*Goal of the exercise*
Please return every line of the listing. Keep each one exact.

····················

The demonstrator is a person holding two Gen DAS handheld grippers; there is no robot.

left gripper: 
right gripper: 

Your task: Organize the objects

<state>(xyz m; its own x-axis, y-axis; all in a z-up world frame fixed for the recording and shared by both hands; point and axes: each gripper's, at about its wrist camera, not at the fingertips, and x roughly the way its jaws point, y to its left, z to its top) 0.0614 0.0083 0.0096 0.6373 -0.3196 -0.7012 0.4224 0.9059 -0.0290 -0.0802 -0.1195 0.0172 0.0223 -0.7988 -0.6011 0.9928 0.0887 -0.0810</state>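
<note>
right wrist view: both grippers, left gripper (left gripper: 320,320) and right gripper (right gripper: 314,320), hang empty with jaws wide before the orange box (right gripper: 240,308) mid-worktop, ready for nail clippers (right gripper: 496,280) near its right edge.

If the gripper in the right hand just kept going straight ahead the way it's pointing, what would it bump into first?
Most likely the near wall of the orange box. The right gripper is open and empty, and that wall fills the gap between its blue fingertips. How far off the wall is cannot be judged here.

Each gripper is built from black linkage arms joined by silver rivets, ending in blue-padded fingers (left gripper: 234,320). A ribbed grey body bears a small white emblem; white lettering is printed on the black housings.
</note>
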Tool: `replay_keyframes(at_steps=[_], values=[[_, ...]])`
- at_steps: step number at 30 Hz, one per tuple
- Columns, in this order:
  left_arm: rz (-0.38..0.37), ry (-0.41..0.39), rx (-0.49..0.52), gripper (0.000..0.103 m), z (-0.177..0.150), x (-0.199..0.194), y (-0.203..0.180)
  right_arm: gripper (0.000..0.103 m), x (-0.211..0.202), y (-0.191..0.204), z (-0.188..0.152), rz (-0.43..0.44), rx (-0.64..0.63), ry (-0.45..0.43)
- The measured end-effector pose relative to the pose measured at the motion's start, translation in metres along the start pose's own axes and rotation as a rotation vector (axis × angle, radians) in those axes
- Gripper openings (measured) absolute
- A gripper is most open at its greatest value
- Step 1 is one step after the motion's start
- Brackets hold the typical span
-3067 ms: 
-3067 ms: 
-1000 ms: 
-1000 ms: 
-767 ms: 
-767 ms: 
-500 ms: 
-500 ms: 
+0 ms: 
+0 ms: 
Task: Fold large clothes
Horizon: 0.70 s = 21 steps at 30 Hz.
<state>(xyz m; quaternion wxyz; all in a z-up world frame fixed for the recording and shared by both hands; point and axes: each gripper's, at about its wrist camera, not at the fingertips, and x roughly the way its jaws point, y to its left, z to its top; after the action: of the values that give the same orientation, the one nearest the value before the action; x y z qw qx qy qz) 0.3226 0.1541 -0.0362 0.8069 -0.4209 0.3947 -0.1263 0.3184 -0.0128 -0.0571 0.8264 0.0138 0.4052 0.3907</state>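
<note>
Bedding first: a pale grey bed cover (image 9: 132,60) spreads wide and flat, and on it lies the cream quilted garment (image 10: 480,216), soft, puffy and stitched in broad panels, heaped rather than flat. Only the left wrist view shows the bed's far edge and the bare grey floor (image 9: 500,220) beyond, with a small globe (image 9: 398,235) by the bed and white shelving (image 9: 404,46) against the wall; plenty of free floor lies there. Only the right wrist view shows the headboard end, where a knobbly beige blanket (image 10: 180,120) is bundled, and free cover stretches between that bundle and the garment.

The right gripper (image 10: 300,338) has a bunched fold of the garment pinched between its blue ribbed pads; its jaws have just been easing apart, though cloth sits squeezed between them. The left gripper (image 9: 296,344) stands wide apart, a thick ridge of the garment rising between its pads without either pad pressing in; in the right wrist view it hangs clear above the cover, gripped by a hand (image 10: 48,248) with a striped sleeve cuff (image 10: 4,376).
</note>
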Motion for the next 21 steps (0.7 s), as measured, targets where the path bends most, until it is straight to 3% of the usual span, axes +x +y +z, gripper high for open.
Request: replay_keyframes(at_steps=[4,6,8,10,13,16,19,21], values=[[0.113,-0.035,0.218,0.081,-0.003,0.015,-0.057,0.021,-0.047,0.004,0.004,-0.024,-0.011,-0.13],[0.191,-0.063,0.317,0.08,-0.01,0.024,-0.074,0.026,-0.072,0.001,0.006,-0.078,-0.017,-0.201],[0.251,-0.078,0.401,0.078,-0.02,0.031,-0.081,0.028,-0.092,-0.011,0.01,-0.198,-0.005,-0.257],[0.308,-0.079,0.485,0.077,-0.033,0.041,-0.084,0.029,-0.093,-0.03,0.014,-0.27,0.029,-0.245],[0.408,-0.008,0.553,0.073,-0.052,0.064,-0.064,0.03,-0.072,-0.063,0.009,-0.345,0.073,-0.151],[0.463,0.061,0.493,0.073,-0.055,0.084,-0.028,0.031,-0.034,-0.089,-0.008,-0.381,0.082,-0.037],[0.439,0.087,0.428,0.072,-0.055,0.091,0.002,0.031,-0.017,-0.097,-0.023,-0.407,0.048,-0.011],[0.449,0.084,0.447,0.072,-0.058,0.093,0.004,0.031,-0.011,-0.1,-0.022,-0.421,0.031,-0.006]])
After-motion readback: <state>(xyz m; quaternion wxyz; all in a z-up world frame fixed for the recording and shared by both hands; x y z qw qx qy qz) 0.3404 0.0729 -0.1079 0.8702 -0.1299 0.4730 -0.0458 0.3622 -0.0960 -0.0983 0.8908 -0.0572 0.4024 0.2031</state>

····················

*Reply to the exercise*
The demonstrator is a person holding two Gen DAS handheld grippers; there is no robot.

left gripper: 
right gripper: 

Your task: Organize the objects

<state>(xyz m; its own x-axis, y-axis; all in a z-up world frame fixed for the recording and shared by both hands; point and axes: each gripper's, at about its wrist camera, not at the fingertips, and x roughly the way its jaws point, y to its left, z to its top) 0.0614 0.0083 0.0096 0.6373 -0.3196 -0.7012 0.4224 0.9059 -0.0290 -0.0802 -0.1195 0.0172 0.0223 -0.7988 -0.6011 0.9928 0.0887 -0.0810</state>
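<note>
right wrist view: both grippers, left gripper (left gripper: 320,320) and right gripper (right gripper: 314,320), hang empty with jaws wide before the orange box (right gripper: 240,308) mid-worktop, ready for nail clippers (right gripper: 496,280) near its right edge.

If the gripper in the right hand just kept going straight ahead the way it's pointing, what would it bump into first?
Most likely the near wall of the orange box. The right gripper is open and empty, and that wall fills the gap between its blue fingertips. How far off the wall is cannot be judged here.

Each gripper is built from black linkage arms joined by silver rivets, ending in blue-padded fingers (left gripper: 234,320). A ribbed grey body bears a small white emblem; white lettering is printed on the black housings.
</note>
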Tool: `replay_keyframes(at_steps=[_], values=[[_, ...]])`
- at_steps: step number at 30 Hz, one per tuple
- Columns, in this order:
  left_arm: rz (-0.38..0.37), ry (-0.41..0.39), rx (-0.49..0.52), gripper (0.000..0.103 m), z (-0.177..0.150), x (-0.199..0.194), y (-0.203..0.180)
  right_arm: gripper (0.000..0.103 m), x (-0.211..0.202), y (-0.191..0.204), z (-0.188..0.152), rz (-0.43..0.44), rx (-0.64..0.63), ry (-0.45..0.43)
- The measured end-effector pose relative to the pose measured at the motion's start, translation in metres along the start pose's own axes and rotation as a rotation vector (axis × angle, radians) in those axes
- Gripper openings (measured) absolute
- A gripper is most open at its greatest value
- Step 1 is one step after the motion's start
- Brackets hold the typical span
-3067 ms: 
-3067 ms: 
-1000 ms: 
-1000 ms: 
-767 ms: 
-767 ms: 
-500 ms: 
-500 ms: 
+0 ms: 
+0 ms: 
Task: Fold large clothes
Horizon: 0.70 s = 21 steps at 30 Hz.
<state>(xyz m; quaternion wxyz; all in a z-up world frame fixed for the recording and shared by both hands; point and axes: each gripper's, at about its wrist camera, not at the fingertips, and x roughly the way its jaws point, y to its left, z to its top; after the action: of the values that give the same orientation, the one nearest the value before the action; x y z qw qx qy qz) 0.3226 0.1541 -0.0362 0.8069 -0.4209 0.3947 -0.1263 0.3184 -0.0128 -0.0571 0.8264 0.0138 0.4052 0.3907</state>
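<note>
Bedding first: a pale grey bed cover (image 9: 132,60) spreads wide and flat, and on it lies the cream quilted garment (image 10: 480,216), soft, puffy and stitched in broad panels, heaped rather than flat. Only the left wrist view shows the bed's far edge and the bare grey floor (image 9: 500,220) beyond, with a small globe (image 9: 398,235) by the bed and white shelving (image 9: 404,46) against the wall; plenty of free floor lies there. Only the right wrist view shows the headboard end, where a knobbly beige blanket (image 10: 180,120) is bundled, and free cover stretches between that bundle and the garment.

The right gripper (image 10: 300,338) has a bunched fold of the garment pinched between its blue ribbed pads; its jaws have just been easing apart, though cloth sits squeezed between them. The left gripper (image 9: 296,344) stands wide apart, a thick ridge of the garment rising between its pads without either pad pressing in; in the right wrist view it hangs clear above the cover, gripped by a hand (image 10: 48,248) with a striped sleeve cuff (image 10: 4,376).
</note>
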Motion for the next 21 steps (0.7 s), as measured, targets where the path bends most, until it is straight to 3% of the usual span, axes +x +y +z, gripper high for open.
Request: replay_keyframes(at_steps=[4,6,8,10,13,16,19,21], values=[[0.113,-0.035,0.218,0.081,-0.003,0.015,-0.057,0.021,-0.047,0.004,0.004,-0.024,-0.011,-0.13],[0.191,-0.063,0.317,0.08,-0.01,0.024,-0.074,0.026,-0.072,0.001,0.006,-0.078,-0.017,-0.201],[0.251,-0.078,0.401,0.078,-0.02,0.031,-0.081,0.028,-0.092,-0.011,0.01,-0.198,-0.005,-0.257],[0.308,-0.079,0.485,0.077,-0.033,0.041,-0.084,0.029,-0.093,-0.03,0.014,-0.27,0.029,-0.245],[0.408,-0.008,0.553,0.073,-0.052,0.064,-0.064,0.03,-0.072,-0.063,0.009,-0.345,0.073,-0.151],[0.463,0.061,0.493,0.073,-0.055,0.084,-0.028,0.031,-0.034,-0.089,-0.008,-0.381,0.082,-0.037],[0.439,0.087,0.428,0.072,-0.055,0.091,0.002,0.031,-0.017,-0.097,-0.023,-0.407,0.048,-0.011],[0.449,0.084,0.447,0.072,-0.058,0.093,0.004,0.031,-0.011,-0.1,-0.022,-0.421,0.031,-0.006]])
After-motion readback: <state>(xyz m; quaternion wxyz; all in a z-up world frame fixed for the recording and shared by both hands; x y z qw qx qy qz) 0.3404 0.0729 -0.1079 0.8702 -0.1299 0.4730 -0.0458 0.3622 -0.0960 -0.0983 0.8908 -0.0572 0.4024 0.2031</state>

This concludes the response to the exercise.